La Macédoine, village Potemkine : derrière la vie en rose, une misère noire. Le site "Le Courrier des Balkans".
Par Pelagonija Mladenovska
Baisse du chômage, hausse de la croissance, augmentation des salaires de la fonction publique et des pensions de retraite, liberté de la presse, indépendance de la justice… Bienvenue en Macédoine, au pays des merveilles !
À en croire le budget 2014, les caisses de l’État accumuleront 2,9 milliards d’euros. Croissance prévue : 3,2%. Déficit : 3,5%. Inflation : 3,3%. Depuis 2007, l’État a dépensé 16,5 milliards d’euros. Or, son budget augmenterait constamment d’un milliard par an. Où sont les bénéfices ? La Macédoine a toujours une croissance économique et un niveau de vie faibles, un taux de chômage fort et une population pauvre.
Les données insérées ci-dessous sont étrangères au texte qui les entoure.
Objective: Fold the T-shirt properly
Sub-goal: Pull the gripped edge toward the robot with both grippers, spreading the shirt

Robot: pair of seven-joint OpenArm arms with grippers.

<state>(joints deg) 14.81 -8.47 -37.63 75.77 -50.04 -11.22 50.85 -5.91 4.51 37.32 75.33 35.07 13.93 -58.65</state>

Le Premier ministre Nikola Gruevski, citant son oncle Jordan Mijalkov, ancien ministre de l’Intérieur, a déclaré que l’on était riche en fonction de ce que l’on pouvait donner. Ensuite de quoi, le maire de Skopje a offert un petit-déjeuner géant aux Skopiotes, sur le pont qui enjambe le Vardar. La foule est venue en grand nombre, munie de sacs et de boîtes en plastique pour faire son « shopping ». Le maire était satisfait, mais il a prié ses concitoyens de ne pas remplir les sacs et de manger sur place…
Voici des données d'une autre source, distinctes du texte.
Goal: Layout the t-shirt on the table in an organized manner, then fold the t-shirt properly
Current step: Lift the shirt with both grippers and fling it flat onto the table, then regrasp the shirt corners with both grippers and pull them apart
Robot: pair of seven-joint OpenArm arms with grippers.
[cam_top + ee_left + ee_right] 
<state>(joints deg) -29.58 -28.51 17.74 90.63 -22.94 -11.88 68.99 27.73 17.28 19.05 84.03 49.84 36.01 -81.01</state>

Le refrain est bien connu : les Macédoniens peinent à joindre les deux bouts, les salaires ne suffisent pas à payer les factures, les démarches auprès de l’administration exigent un jour de congé, etc. Mais rien ne change, malgré les promesses.
Comme le note le professeur Nikola Popovski, ancien ministre de l’Économie, depuis que les sept ou huit ans que ce gouvernement est au pouvoir, à chaque Nouvel an, on assiste à des grandes annonces sur des investissements capitaux. « Ils font preuve d’un sens de la propagande politique au début de l’année. Puis, ils réalisent des projets qui n’ont rien à voir avec l’économie. J’estime donc qu’il faut accueillir ces annonces avec circonspection… »
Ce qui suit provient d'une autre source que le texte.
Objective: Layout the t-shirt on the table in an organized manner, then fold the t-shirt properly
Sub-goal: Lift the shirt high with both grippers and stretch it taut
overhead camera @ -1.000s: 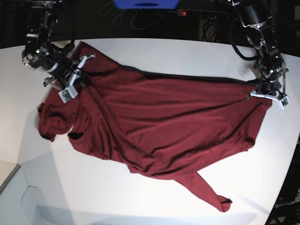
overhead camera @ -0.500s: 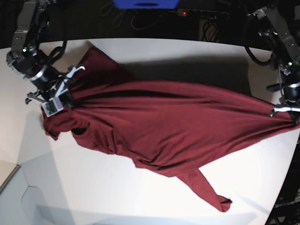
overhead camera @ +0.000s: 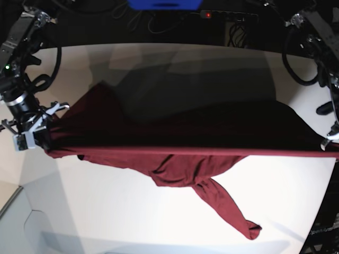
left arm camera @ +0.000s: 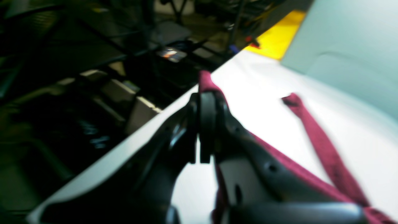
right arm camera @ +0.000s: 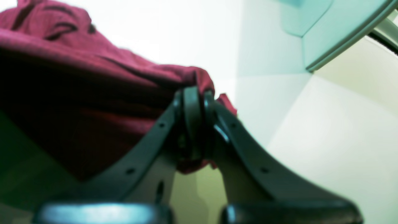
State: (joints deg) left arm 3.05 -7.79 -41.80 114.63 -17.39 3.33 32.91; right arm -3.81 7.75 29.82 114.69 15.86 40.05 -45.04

« Transformer l’opinion, et non la réalité »
Santé publique, économie, éducation… Plus de 1,6 million d’euros aurait été dépensé en spots publicitaires par le gouvernement. Le message : « ça ne va peut-être pas fort chez nous, mais ailleurs, c’est pire ». En Macédoine, la récession est « positive ». Certes, beaucoup de jeunes sont au chômage, mais en Suisse, c’est pareil. Et la Grèce, vous avez vu la Grèce ? Bref, le renard ne pouvant s’emparer d’une grappe de raisins en conclut que les fruits sont acides…
« Ne pas montrer la réalité des faits, voilà l’effort principal de l’équipe gouvernementale. Celle-ci travaille 24 heures sur 24 sur les perceptions avec un enthousiasme extraordinaire. Je n’ai jamais vu autant d’efforts déployés pour influencer la perception des gens. C’est-à-dire changer l’opinion et non la réalité », affirme Petar Gošev, ancien gouverneur de la banque nationale.
La relation profonde entre la politique et les médias se reflète dans la liberté d’expression qui n’a cessé, ces dernières années, de s’effondrer dans les classements internationaux. Pour améliorer l’image des médias, le gouvernement s’est mis à inventer toute une série de lois sur les services audiovisuels, malgré les réticences des organisations médiatiques et de l’opposition. Résultat : les journalistes crient à la censure, tout en s’autocensurant de peur de perdre leur emploi… Quant aux citoyens, ça fait belle lurette qu’ils ont perdu toute confiance dans les médias.
Museler les médias ? Limiter la liberté d’expression ? Autant d’accusations infondées, se récrient les autorités. Les lois sur les médias font, en effet, partie de nos obligations sur le chemin vers l’UE. Oui, mais… De plus en plus de médias mettent la clé sous le paillasson, des journalistes « indésirables » sont licenciés, voire jetés en prison.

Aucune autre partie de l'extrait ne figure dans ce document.